* _TRY IT_: The entries below contain pictures, which are to be left out; write out exactly, and only, the lines from the line with "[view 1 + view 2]" up to and including the line with "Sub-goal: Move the".

::: DATA LISTING

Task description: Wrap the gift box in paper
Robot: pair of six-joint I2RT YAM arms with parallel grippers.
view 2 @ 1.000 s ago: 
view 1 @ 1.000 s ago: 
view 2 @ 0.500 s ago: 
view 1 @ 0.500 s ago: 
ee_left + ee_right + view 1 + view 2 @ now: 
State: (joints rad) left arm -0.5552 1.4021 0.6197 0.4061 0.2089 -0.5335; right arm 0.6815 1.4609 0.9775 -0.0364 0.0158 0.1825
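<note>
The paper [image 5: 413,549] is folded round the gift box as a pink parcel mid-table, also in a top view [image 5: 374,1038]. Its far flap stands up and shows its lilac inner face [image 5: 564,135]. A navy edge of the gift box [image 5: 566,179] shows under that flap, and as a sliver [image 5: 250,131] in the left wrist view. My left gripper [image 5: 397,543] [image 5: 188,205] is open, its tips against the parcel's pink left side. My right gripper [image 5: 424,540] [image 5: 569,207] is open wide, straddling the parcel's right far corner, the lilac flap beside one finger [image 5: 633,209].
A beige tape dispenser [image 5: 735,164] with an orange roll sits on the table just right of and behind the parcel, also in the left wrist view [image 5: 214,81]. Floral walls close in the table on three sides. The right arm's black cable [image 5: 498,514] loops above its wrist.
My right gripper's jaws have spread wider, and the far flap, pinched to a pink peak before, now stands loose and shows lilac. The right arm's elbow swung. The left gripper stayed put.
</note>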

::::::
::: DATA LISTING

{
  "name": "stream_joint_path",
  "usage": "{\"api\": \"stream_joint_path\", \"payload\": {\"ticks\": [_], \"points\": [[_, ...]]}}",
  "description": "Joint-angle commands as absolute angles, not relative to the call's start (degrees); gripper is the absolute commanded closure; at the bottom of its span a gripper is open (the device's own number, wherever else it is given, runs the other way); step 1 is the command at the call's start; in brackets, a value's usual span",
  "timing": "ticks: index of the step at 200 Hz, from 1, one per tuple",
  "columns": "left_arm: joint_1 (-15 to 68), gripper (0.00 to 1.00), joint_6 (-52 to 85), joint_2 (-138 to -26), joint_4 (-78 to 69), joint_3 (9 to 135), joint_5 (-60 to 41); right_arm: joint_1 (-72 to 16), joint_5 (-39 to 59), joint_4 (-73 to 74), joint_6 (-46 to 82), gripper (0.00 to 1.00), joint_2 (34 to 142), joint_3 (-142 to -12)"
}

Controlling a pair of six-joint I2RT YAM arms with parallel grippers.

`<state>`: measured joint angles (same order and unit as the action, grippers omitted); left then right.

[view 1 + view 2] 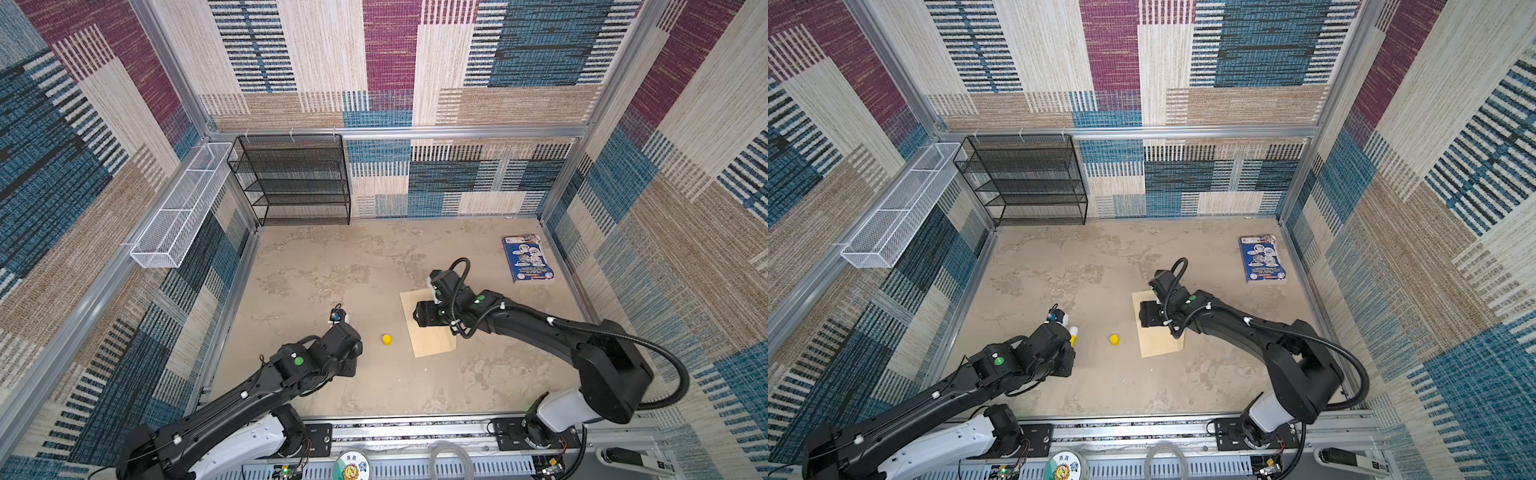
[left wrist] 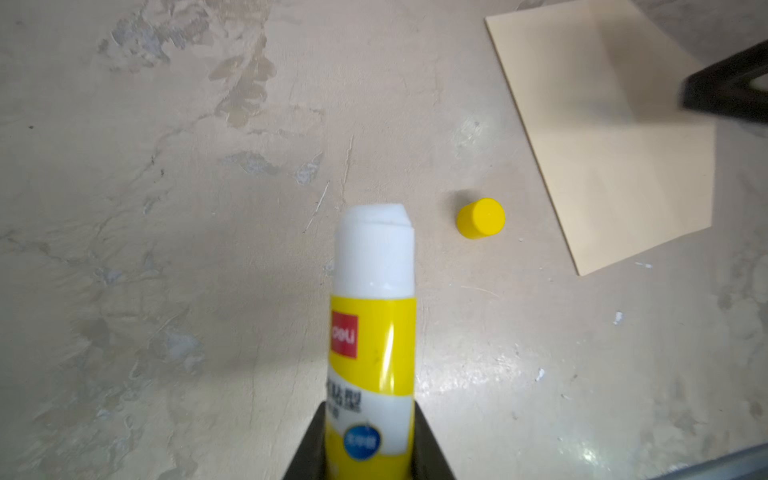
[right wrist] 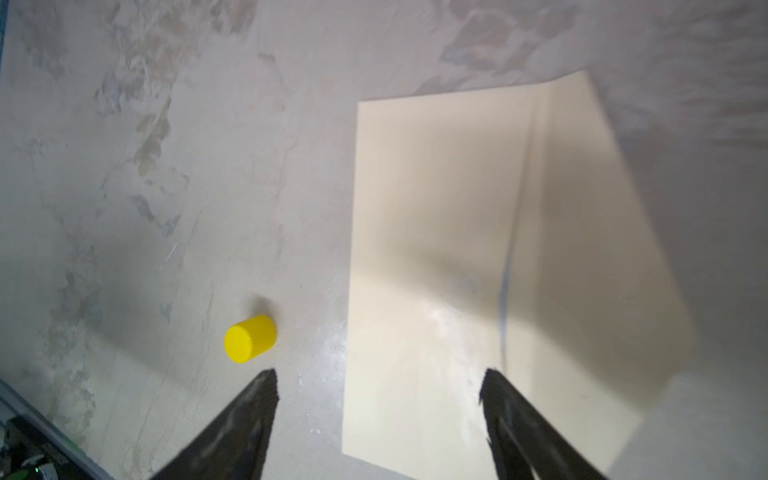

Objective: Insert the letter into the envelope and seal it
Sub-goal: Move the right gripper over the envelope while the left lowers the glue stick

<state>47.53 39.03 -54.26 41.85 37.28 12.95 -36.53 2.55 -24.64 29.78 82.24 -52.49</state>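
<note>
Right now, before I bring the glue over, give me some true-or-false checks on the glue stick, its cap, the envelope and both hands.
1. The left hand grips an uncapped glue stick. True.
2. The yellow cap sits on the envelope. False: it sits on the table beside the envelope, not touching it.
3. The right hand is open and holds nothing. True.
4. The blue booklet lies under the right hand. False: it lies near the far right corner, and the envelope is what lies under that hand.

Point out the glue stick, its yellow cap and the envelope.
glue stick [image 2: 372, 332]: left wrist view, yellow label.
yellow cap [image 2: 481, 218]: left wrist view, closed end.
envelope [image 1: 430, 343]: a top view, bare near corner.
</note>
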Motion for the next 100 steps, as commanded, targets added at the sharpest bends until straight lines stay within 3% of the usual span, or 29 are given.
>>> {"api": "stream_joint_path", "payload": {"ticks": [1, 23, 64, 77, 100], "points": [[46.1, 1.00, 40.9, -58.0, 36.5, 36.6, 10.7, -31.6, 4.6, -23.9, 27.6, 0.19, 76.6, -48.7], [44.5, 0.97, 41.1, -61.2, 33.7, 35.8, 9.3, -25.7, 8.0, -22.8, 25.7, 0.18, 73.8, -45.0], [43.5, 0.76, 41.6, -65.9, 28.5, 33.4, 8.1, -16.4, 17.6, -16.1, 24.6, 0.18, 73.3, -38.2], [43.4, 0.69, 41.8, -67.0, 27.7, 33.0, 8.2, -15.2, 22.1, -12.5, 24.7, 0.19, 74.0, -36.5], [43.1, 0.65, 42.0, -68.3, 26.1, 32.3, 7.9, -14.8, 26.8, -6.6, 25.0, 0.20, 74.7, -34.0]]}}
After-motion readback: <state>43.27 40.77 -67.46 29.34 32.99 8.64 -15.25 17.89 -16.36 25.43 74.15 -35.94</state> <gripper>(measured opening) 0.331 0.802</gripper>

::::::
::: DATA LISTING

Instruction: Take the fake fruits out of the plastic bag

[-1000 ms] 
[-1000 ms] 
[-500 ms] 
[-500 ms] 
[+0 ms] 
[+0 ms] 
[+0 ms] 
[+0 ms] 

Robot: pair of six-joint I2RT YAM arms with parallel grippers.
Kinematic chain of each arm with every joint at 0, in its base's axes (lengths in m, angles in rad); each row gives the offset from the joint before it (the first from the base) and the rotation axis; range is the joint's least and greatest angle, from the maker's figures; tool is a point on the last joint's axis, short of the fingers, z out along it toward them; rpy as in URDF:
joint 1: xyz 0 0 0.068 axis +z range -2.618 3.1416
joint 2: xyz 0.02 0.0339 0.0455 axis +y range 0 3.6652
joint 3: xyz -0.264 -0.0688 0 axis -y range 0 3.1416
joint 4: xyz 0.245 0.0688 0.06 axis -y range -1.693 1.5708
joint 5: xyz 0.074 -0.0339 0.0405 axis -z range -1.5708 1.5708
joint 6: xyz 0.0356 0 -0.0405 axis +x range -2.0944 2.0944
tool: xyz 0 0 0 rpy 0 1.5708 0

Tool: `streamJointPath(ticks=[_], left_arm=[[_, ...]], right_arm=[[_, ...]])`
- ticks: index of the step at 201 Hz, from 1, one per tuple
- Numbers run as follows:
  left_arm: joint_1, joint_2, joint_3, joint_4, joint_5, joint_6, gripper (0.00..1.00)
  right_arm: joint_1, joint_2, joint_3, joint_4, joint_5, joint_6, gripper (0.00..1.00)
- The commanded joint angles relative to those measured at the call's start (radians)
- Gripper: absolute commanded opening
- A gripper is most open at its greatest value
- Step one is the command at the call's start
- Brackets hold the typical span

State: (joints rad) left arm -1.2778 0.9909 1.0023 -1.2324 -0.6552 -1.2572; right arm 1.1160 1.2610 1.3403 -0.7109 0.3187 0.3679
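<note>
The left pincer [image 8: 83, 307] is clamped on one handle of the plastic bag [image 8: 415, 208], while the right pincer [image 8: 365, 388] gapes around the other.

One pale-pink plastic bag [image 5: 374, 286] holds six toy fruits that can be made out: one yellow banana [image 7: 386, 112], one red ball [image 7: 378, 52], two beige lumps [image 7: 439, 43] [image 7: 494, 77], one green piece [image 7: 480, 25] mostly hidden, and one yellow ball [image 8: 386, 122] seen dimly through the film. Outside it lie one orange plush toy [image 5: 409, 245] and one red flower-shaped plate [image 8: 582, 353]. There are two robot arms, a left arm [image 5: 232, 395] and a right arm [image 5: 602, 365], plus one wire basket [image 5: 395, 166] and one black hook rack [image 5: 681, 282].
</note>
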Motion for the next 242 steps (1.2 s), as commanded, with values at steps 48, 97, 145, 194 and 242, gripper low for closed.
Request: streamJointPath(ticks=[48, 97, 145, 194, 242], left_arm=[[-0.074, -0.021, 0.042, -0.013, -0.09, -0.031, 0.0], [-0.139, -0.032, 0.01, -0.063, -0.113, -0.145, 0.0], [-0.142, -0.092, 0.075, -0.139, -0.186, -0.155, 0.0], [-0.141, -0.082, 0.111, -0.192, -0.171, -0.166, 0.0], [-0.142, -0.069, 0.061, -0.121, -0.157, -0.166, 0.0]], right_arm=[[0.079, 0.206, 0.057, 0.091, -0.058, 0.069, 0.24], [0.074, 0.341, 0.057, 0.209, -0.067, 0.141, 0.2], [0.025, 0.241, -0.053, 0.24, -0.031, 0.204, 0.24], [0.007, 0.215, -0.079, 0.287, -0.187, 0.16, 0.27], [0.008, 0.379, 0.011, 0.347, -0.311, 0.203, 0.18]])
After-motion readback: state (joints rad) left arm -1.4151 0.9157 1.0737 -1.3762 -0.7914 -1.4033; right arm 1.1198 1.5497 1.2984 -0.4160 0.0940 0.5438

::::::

* _ANSWER TO THIS TASK_:
[view 1 + view 2] 
[left wrist] 
[right wrist] 

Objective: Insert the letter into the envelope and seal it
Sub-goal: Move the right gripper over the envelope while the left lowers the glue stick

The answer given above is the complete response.